In part one we installed the ADFS server on our corporate network, and tested that it was working.
Now we need to make the ADFS infrastructure available to the Internet in a secure fashion, so that Office 365 will be able to contact the ADFS proxy to authenticate user requests.
In part three we will add the ADFS infrastructure to the Office 365 configuration,
In this installation, the ADFS proxy server will be placed into the DMZ, and installed as a workgroup machine since the Tailspintoys organisation does not possess a separate management forest in the DMZ. Ensure the machine is built as per your standard build process, is secured and all Microsoft updates are installed.
You will want to install the April 2014 Windows 2012 R2 update to light up additional pieces of ADFS functionality, but we will save that for a later blog post. If you do want to take a peek at this now, the PFE Platform folks are rocking it over here – please subscribe to their RSS feed too!
As discussed in part one, you will need a certificate from a trusted third party. Ensure that you check with the CA to ensure that you are able to install the certificate onto multiple servers as this is blocked in some license agreements. This is something that you must check directly with the CA.
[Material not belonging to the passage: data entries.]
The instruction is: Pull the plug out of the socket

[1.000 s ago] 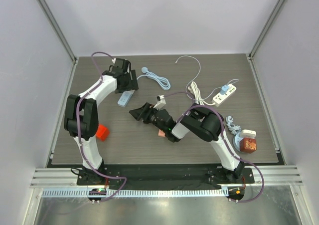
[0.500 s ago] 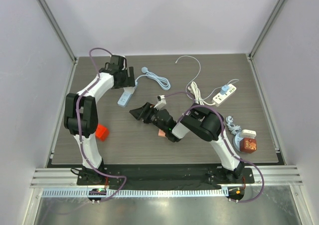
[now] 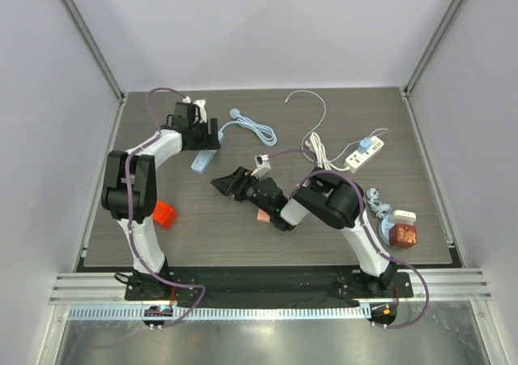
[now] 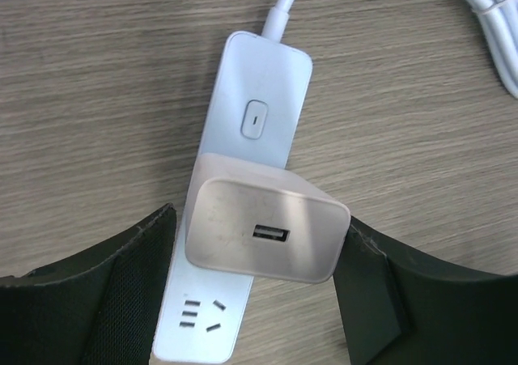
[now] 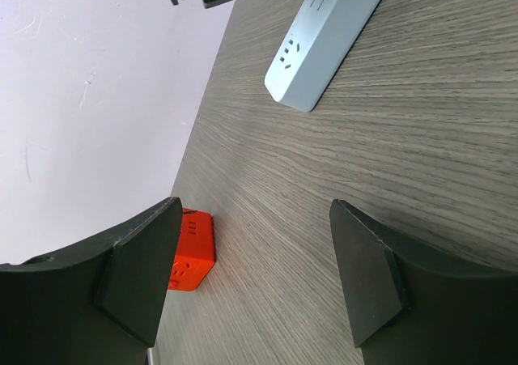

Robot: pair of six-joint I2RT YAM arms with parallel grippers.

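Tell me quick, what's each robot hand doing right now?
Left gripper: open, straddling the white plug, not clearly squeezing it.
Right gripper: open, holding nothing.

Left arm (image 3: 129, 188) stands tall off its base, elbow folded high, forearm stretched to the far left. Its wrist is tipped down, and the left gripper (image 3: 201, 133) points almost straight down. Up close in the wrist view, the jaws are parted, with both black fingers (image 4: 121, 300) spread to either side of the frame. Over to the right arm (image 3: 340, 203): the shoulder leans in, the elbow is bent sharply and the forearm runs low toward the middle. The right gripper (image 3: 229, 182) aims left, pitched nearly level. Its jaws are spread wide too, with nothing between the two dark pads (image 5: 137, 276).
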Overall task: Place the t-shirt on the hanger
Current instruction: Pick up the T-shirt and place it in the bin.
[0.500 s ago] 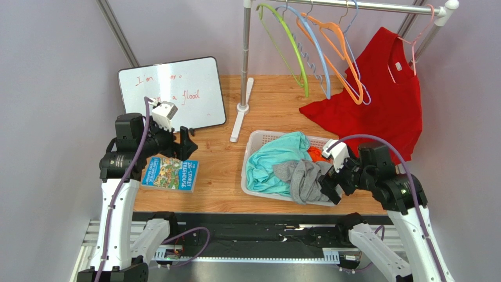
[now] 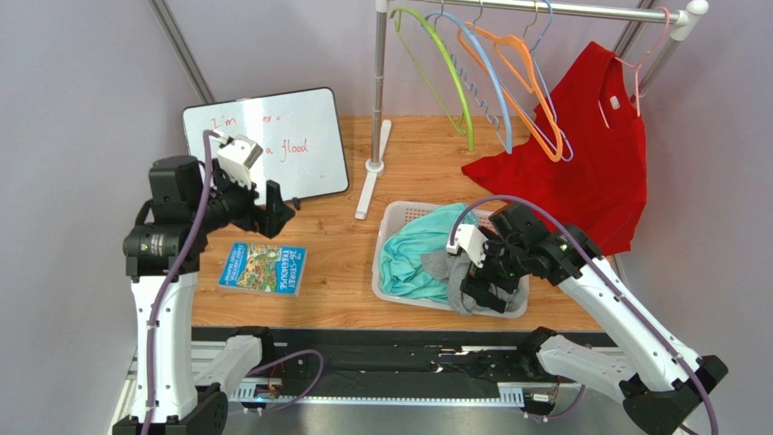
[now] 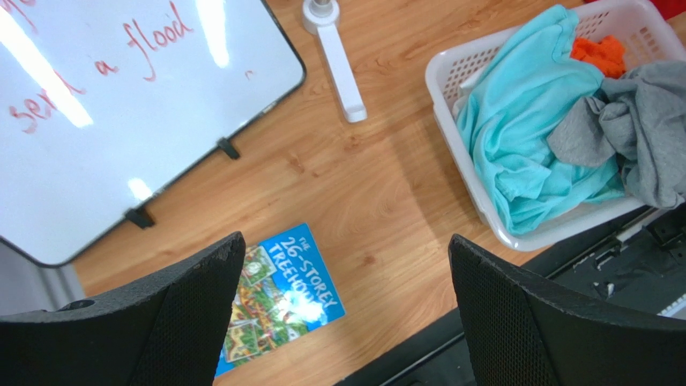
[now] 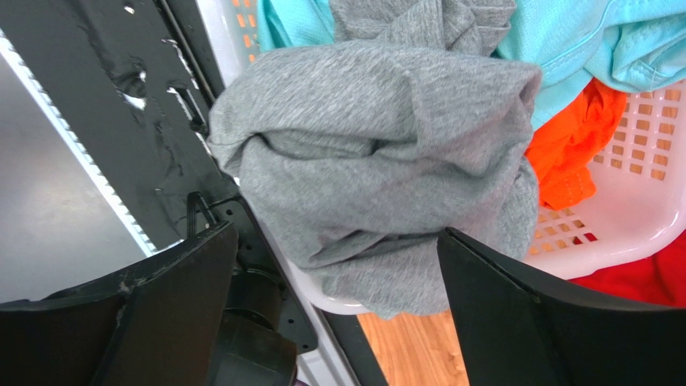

If you are allowed to install the certificate from the ADFS server, then this simplifies matters else you will require an additional certificate. The name must match the ADFS namespace that you selected through the ADFS design process.
Since the ADFS server will be in a network that may not have access to the internal DNS zone information, ensure that it is able to resolve the ADFS namespace to the internal ADFS server. A swift update to the local hosts file may suffice, just remember to add this to your build documentation.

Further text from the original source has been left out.